WHAT YOU SHOULD DO: Reproduce the data in full, exactly.

DATA:
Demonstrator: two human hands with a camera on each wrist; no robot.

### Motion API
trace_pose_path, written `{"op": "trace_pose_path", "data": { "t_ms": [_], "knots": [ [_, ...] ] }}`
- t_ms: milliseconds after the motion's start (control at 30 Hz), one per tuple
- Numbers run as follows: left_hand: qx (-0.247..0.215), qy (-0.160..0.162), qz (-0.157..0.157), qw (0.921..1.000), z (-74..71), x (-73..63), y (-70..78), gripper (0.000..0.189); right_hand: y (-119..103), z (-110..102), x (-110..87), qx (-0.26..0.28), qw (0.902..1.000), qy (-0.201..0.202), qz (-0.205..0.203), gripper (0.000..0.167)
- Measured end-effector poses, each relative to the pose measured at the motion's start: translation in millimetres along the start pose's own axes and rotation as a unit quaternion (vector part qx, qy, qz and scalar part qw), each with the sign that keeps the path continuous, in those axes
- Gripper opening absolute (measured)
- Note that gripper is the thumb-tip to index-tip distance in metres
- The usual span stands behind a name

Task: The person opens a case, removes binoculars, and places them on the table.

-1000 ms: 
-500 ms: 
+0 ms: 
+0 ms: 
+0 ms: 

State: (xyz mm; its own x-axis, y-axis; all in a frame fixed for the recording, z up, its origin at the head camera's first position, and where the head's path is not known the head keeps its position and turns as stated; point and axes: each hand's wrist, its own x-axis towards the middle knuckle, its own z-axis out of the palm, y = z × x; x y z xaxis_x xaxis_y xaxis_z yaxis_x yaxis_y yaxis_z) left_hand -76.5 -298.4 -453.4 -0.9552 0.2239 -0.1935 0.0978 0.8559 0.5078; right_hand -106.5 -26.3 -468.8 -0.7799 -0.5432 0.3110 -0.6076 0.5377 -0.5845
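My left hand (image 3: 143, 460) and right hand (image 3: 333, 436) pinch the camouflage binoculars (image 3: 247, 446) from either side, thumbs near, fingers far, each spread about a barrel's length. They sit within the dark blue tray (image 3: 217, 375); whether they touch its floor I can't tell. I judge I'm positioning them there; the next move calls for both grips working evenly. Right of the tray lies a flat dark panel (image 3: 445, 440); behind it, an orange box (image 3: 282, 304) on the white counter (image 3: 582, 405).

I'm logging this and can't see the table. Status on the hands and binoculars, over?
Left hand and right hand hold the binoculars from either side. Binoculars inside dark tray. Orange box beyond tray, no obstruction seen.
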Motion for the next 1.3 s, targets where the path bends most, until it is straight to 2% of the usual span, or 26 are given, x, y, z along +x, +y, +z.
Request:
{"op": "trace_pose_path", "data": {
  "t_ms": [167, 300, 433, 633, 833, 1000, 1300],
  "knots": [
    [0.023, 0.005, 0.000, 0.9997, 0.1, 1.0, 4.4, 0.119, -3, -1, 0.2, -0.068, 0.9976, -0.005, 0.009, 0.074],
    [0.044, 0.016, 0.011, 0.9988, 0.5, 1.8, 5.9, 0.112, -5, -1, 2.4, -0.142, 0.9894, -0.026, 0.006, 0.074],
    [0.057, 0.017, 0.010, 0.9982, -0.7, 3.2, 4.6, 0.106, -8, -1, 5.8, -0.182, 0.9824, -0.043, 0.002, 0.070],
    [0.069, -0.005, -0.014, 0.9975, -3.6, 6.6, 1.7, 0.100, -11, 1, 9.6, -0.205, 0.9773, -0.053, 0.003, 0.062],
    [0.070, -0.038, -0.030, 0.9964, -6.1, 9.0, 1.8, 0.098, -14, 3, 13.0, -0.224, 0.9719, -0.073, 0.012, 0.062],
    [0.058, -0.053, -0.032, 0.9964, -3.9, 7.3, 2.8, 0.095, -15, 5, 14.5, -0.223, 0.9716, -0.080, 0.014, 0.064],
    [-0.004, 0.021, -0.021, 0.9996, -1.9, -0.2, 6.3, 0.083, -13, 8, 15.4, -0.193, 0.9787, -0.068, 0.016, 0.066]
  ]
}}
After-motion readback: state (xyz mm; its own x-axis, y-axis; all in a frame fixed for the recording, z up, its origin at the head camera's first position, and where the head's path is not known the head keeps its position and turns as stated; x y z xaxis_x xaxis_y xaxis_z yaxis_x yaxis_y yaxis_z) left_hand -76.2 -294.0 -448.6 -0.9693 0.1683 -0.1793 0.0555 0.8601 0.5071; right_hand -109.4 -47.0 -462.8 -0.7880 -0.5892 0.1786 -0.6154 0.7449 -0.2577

EXPECTED ANSWER:
Demonstrator: two human hands with a camera on each wrist; no robot.

### Motion API
trace_pose_path, written `{"op": "trace_pose_path", "data": { "t_ms": [_], "knots": [ [_, ...] ] }}`
- t_ms: milliseconds after the motion's start (control at 30 Hz), one per tuple
- Numbers run as follows: left_hand: qx (-0.247..0.215), qy (-0.160..0.162), qz (-0.157..0.157), qw (0.921..1.000), z (-74..71), x (-73..63), y (-70..78), gripper (0.000..0.189); right_hand: y (-119..103), z (-110..102), x (-110..87), qx (-0.26..0.28), qw (0.902..1.000), qy (-0.201..0.202), qz (-0.205..0.203), gripper (0.000..0.167)
- Measured end-effector poses, each relative to the pose measured at the motion's start: translation in millimetres along the start pose's own axes and rotation as a unit quaternion (vector part qx, qy, qz and scalar part qw), each with the sign that keeps the path continuous, in those axes
- Gripper opening absolute (measured)
- Note that gripper is the thumb-tip to index-tip distance in metres
- The usual span stands behind a name

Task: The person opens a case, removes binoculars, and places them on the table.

-1000 ms: 
-500 ms: 
+0 ms: 
+0 ms: 
+0 ms: 

State: (xyz mm; its own x-axis, y-axis; all in a frame fixed for the recording, z up, its origin at the head camera's first position, and where the head's path is not known the head keeps its position and turns as stated; point and axes: each hand's wrist, its own x-axis towards the middle knuckle, its own z-axis out of the palm, y = z × x; x y z xaxis_x xaxis_y xaxis_z yaxis_x yaxis_y yaxis_z) left_hand -76.5 -298.4 -453.4 -0.9552 0.2239 -0.1935 0.0978 0.8559 0.5078; right_hand -106.5 -26.3 -468.8 -0.7799 -0.5432 0.3110 -0.6076 0.5377 -0.5845
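My left hand (image 3: 143, 460) and right hand (image 3: 333, 436) pinch the camouflage binoculars (image 3: 247, 446) from either side, thumbs near, fingers far, each spread about a barrel's length. They sit within the dark blue tray (image 3: 217, 375); whether they touch its floor I can't tell. I judge I'm positioning them there; the next move calls for both grips working evenly. Right of the tray lies a flat dark panel (image 3: 445, 440); behind it, an orange box (image 3: 282, 304) on the white counter (image 3: 582, 405).

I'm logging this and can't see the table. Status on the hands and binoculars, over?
Left hand and right hand hold the binoculars from either side. Binoculars inside dark tray. Orange box beyond tray, no obstruction seen.
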Motion for the next 1.3 s, targets where the path bends most, until it is straight to 2% of the usual span, or 26 are given, x, y, z along +x, +y, +z.
Request:
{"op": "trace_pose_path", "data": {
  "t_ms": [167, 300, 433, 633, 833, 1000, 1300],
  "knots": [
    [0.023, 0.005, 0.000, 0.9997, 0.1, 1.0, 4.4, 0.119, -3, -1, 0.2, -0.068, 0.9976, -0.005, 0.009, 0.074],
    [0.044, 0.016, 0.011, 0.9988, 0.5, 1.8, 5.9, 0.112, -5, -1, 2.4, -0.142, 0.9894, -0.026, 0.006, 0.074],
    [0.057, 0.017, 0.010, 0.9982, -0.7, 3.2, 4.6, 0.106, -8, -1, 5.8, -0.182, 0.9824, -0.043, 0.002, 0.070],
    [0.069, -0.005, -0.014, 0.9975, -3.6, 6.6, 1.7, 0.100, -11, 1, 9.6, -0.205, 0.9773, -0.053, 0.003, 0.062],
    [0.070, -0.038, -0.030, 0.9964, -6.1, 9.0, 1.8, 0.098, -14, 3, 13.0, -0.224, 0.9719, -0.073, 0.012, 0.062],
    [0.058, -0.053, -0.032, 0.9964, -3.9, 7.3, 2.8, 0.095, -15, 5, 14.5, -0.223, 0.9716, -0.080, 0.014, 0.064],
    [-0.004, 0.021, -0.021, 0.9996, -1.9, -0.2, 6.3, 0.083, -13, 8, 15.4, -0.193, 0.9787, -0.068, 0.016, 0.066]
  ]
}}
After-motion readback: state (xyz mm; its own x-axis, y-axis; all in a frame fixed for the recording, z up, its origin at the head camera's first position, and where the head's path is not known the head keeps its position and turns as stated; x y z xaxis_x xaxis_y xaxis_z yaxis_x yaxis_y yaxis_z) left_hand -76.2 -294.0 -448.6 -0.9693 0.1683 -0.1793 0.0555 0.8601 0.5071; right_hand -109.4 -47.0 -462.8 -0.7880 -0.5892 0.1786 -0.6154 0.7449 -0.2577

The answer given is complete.